Task:
Go through the listing below and output exactly the line with "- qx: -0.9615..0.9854", the line with "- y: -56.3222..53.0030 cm", and each line between; omit the rest.

The data:

_ _ _ _ _ _ _

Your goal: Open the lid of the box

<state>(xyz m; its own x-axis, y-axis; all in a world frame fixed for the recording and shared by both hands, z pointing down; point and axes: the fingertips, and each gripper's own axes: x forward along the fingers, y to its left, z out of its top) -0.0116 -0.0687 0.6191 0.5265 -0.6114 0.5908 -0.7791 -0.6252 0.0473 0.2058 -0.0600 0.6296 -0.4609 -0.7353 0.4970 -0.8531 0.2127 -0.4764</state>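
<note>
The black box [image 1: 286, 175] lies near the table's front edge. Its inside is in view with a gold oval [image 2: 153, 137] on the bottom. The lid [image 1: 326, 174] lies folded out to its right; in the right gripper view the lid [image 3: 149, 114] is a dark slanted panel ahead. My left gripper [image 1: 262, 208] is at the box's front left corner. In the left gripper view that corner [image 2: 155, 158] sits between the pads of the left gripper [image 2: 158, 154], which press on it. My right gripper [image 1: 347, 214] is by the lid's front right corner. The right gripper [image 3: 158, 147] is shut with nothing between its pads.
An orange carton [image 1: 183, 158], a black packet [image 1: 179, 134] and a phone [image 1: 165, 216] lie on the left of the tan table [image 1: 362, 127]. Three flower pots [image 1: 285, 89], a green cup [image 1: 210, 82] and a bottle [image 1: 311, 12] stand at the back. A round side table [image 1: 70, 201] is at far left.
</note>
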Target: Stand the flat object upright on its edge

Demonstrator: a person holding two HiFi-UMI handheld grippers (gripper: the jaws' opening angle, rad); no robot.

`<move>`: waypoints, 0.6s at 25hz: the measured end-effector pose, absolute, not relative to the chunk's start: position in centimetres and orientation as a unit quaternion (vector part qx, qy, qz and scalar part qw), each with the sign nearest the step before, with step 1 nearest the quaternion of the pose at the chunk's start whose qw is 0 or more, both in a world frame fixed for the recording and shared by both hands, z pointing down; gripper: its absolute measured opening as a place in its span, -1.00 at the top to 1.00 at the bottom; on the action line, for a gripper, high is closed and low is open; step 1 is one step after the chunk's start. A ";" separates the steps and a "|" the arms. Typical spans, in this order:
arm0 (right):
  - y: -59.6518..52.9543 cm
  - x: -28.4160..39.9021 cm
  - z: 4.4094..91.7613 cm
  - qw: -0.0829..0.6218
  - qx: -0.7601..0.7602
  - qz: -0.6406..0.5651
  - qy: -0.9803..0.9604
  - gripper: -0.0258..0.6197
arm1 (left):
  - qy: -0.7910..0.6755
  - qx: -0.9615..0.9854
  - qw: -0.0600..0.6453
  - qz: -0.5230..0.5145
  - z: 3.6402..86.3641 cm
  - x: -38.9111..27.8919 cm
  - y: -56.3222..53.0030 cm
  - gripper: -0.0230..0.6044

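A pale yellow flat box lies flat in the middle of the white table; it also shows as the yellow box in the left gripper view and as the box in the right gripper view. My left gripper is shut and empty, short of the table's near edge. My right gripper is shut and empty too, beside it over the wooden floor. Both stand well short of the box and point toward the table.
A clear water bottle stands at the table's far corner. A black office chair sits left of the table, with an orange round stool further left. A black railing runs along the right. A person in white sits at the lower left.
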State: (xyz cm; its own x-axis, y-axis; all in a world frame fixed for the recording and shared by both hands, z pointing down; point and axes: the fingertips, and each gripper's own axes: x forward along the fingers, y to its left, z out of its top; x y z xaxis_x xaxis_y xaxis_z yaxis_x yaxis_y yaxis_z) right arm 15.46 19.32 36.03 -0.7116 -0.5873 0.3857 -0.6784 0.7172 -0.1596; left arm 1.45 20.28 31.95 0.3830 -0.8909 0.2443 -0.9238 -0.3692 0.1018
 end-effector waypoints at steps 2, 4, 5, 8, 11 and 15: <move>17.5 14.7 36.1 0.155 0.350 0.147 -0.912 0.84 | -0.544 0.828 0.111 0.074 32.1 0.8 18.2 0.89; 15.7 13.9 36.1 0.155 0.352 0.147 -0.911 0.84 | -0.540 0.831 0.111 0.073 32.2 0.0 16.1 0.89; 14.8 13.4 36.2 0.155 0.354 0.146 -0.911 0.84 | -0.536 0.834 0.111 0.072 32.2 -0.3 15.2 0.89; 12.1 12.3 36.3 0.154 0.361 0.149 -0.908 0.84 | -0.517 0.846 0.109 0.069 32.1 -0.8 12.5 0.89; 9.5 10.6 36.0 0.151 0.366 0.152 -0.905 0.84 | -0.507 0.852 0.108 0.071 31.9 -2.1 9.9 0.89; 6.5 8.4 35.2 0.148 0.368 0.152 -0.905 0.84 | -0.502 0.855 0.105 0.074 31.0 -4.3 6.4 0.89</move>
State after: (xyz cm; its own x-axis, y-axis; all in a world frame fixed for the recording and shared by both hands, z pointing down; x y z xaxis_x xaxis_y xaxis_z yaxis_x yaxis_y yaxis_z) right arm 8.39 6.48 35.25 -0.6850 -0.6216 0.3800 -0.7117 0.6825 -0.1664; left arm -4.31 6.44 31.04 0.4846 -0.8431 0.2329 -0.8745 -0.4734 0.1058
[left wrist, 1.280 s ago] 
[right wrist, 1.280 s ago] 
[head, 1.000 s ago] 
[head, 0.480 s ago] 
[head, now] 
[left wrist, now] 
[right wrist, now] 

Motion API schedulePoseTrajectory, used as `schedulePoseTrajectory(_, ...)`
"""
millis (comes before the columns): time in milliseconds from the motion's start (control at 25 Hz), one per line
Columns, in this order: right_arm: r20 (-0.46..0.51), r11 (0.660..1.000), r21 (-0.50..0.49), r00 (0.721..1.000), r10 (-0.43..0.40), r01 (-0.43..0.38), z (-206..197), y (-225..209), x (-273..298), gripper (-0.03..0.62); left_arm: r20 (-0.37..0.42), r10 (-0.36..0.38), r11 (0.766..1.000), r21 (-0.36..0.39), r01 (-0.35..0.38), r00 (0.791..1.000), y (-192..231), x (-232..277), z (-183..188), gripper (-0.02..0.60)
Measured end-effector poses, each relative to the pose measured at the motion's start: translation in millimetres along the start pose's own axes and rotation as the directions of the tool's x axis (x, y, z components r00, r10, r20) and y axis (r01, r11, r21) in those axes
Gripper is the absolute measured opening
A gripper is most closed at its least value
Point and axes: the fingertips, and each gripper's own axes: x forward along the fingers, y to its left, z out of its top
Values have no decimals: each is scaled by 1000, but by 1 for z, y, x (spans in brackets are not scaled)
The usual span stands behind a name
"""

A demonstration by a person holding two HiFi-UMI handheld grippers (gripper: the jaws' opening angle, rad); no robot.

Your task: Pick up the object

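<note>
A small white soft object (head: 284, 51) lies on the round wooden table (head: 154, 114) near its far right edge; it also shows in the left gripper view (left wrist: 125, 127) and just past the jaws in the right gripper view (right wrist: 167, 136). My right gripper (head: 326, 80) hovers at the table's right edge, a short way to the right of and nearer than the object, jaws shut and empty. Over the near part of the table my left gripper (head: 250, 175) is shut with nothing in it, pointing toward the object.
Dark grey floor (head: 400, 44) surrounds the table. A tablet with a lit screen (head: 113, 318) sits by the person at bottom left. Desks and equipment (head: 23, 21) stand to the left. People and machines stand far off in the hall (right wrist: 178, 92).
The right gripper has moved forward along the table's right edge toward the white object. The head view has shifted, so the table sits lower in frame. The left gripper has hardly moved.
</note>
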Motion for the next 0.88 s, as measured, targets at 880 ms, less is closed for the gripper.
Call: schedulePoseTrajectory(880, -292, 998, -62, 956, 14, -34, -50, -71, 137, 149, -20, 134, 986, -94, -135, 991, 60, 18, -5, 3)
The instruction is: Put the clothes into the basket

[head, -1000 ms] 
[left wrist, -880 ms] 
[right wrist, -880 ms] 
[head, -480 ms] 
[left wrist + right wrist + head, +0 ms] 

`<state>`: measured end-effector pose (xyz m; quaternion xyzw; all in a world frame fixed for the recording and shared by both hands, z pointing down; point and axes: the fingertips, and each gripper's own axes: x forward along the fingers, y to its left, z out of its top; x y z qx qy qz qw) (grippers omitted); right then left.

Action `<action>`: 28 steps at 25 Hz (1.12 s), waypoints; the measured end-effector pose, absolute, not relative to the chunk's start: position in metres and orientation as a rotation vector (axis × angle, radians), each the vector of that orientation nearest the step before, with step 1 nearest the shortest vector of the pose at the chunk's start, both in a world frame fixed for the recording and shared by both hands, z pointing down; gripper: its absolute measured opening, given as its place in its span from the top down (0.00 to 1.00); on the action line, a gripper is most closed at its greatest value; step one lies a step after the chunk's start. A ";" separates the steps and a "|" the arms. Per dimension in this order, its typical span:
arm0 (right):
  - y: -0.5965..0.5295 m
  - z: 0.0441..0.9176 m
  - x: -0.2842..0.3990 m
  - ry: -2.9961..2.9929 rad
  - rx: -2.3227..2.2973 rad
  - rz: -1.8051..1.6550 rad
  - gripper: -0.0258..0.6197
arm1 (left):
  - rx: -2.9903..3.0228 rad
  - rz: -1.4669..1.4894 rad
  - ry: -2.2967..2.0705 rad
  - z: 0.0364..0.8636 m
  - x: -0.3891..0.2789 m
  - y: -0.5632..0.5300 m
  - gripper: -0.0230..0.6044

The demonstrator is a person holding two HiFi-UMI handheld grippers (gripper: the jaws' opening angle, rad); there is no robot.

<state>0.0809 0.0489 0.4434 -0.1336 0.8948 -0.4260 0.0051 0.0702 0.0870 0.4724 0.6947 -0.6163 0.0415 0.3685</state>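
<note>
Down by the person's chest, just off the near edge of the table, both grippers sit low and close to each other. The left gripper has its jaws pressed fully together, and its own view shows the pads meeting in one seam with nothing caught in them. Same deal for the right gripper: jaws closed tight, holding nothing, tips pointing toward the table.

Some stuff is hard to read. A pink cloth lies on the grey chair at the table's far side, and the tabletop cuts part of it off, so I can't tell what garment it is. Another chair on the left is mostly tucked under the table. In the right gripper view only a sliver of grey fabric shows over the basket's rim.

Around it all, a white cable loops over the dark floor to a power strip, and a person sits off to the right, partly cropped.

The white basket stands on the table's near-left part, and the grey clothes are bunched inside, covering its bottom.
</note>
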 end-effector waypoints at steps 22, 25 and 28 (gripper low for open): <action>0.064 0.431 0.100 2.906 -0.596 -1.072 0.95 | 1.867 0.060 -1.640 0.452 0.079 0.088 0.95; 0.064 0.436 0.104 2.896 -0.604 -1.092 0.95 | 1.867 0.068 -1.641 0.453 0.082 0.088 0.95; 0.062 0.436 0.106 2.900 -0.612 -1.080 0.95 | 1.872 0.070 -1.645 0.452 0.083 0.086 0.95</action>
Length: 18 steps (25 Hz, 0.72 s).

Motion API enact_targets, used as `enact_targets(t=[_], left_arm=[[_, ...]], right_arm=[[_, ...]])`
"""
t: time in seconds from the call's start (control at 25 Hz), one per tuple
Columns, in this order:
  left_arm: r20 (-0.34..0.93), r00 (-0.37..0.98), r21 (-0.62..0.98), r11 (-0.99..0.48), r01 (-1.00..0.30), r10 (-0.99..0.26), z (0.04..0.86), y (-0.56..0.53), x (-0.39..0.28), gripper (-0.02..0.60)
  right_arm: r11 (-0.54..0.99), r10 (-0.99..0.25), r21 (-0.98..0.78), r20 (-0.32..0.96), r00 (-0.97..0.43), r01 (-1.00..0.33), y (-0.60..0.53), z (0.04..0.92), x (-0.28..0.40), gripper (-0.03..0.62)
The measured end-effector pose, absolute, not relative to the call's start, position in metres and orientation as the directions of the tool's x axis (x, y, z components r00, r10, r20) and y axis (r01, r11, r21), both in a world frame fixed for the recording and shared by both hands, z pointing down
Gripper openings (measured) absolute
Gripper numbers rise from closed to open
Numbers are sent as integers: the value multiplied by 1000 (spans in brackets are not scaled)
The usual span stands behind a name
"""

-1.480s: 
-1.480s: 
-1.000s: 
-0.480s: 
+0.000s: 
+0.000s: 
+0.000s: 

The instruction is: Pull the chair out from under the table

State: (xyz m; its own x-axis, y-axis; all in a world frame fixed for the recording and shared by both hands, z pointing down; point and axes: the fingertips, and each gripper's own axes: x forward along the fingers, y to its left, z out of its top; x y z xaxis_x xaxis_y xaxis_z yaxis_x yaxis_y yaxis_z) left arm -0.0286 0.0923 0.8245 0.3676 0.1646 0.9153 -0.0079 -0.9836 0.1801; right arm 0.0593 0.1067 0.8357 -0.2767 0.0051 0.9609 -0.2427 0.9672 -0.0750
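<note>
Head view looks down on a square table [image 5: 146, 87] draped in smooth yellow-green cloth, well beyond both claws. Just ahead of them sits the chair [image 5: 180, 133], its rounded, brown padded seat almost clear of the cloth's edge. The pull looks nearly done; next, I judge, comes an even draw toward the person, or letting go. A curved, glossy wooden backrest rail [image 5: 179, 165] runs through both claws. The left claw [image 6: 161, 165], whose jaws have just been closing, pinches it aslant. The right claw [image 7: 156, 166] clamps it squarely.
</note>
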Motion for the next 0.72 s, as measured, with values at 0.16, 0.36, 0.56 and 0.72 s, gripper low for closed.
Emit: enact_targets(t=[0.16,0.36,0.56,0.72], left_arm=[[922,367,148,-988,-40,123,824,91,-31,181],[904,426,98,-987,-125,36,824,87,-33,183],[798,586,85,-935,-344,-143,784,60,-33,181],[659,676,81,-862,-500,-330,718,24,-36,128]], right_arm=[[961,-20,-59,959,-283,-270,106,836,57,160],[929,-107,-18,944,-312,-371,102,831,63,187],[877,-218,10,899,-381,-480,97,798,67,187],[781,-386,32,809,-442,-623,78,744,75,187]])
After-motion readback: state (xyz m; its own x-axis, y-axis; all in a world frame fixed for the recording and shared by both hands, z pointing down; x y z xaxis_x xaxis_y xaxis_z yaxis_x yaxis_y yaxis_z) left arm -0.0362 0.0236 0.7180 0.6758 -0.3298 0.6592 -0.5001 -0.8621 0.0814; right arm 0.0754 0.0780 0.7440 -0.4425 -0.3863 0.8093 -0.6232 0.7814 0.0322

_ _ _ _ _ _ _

Task result:
  - qx: -0.9615..0.9854
  - qw: -0.0600..0.6453
  - qz: -0.5230..0.5145
  - z: 3.6402..86.3641 cm
  - x: -38.9111..27.8919 cm
  - y: -56.3222..53.0030 cm

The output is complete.